3) Waste evaluation (safe):

Suggest SAFE recycling ideas for the following preparation wastes (e.g. vegetable stems, bread crusts) (stock, vegetable broth, croutons, staff meal). For each idea, state that this is valid only for FRESH and safe products, spoiled product cannot be used. Wastes: [list].

4) Par level recommendation:

Below is the last 6 weeks of usage by material. Calculate the recommended par level (minimum stock) and safety stock for each material. Take the supply time into account. Observe the distinction between fresh/durable. Show the formula. Data: [table].

Weak prompt / Strong prompt

Weak:

How much material should I order?

No usage, stock, lead time, density; AI makes predictions, it doesn't work.

Strong:

Your role: purchasing assistant. Tomato: par level 8 kg, available 3 kg, weekly use ~12 kg, supply 1 day. High density next week. Calculate the recommended order quantity, write a justification, add a shelf life warning. I will decide on quality and price.

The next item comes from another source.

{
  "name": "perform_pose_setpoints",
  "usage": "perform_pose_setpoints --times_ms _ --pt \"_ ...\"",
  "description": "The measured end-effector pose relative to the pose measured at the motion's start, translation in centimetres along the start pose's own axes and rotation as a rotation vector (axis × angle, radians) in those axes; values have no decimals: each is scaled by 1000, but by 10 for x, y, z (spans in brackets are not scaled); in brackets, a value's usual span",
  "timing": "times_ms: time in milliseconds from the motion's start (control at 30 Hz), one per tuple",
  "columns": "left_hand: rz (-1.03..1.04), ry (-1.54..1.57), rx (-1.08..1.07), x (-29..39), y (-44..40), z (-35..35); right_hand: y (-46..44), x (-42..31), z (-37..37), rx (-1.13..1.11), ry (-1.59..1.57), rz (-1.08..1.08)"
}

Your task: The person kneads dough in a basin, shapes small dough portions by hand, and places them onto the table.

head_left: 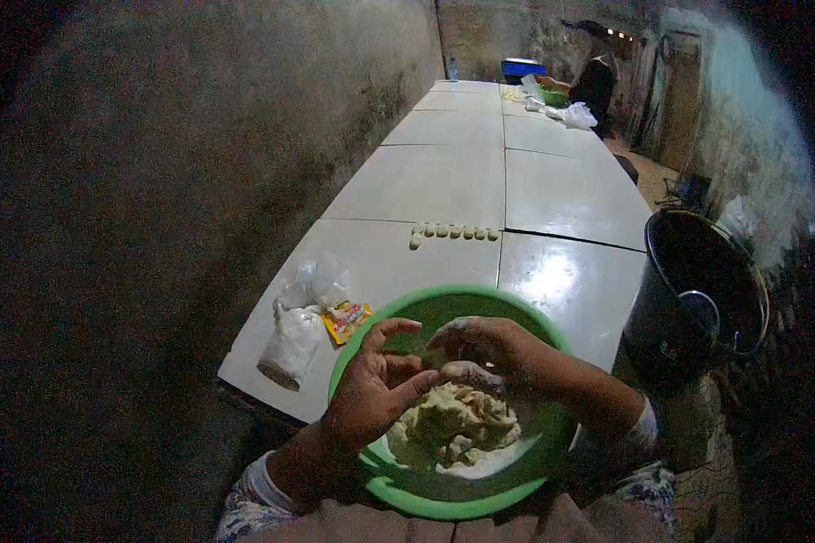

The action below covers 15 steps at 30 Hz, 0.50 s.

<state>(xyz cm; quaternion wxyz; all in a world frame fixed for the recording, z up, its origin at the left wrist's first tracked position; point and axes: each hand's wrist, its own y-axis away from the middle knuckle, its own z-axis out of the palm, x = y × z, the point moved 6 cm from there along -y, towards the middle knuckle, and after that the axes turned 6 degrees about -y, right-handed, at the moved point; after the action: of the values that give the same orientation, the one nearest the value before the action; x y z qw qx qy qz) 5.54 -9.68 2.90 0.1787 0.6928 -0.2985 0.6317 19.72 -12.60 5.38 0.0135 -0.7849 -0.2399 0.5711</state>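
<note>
A wide green basin point(407, 496) in front of me holds a lump of pale, crumbly dough point(457, 421) with white flour beneath it. Over the basin's left side is my left hand point(378, 380), its fingers curved and spread apart, the thumb reaching toward the dough. Facing it, my right hand point(487, 351) has its fingers curled inward and dusted with flour. Whatever lies within those fingers is dark and hard to see. Farther up the table, several small dough pieces point(455, 232) form a row, with one set just below its left end.
A bag of white powder point(292, 342) and a yellow-red packet point(345, 320) lie left of the basin on the long white table point(426, 176). A large black bucket point(654, 308) stands at right. At the far end, a person point(596, 86) works by another green basin point(553, 97).
</note>
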Motion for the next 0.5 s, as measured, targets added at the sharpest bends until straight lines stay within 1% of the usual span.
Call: perform_pose_setpoints --times_ms 67,100,133,200,233,300,333,400,433,500 --pt "23 -67 26 6 3 1 -2 3 5 -118 41 33" --pt "31 -64 33 2 1 2 -5 6 6 -97 -97 -40" --pt "31 -64 33 1 1 2 -2 8 3 -96 -97 -40" --pt "34 -117 38 1 2 3 2 15 1 -133 -98 161" --pt "33 -117 36 2 2 4 1 12 -1 -131 -100 161" --pt "-8 -36 45 2 2 5 2 17 -2 -133 -186 331" --pt "-8 -36 44 0 2 4 2 19 -1 -132 -186 331" --pt "28 -28 8 -4 3 1 0 5 -1 -82 -203 -16" --pt "27 -28 9 -2 3 2 -2 5 -2 -83 -204 -16" --pt "64 40 -15 6 3 7 -3 -3 2 -197 142 -176"
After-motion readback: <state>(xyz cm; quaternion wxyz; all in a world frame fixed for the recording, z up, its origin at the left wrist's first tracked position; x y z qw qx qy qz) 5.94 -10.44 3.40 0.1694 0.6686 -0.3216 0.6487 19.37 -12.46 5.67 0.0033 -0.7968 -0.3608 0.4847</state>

Supply and waste concepts (table)

concept

Description

Why is it important?

par level

Min required to be present. stock

Not too little, not too much

order point

Order threshold by lead time

On time supply

safety stock

unexpected density buffer

Prevents menu gap

fire

Amount discarded/lost

Direct loss of money

root cause

The real reason for waste

permanent solution

Common mistakes

  • Blindly applying the AI order list. Quality, price and season are people's decisions.
  • Not keeping fire records. Unmeasured waste cannot be managed; There is no analysis without registration.
  • Skipping shelf life on fresh produce. Buying too much means spoilage, money and wastage.
  • Putting waste reduction ahead of food safety. Spoiled product is never evaluated.
  • Ignoring supply disruption. Prediction based on the past does not know the instantaneous break.

In summary

Profit is maintained by correct purchasing and little waste. YZ par level is a quick planning assistant in order quantity, waste root cause analysis and wastage evaluation ideas; It quantifies invisible waste. But every prediction depends on the past and the season; The decision on quality, price and supply cuts is left to the chef and the buyer. Waste reduction never compromises food safety.

Application task

Choose five materials and write down the par level, current stock, weekly usage, and lead time (albeit imaginary) for each. Receive a reasoned order draft from YZ. Separately, create a one-month imaginary waste record, have AI perform a root cause analysis, and write a reduction decision for the two largest waste sources. Set up a supply disruption scenario and explain how you would make a decision as a human.

checklist

  • [ ] I based the order draft on par level, stock and lead time.
  • [ ] I maintain that the AI ​​recommendation leaves the quality/price decision to the human.
  • [ ] I keep fire records and do root cause analysis.
  • [ ] I took into account the shelf life warning for fresh products.
  • [ ] I have never compromised food safety in reducing waste.
  • [ ] I know that human judgment comes first when supply disruption occurs.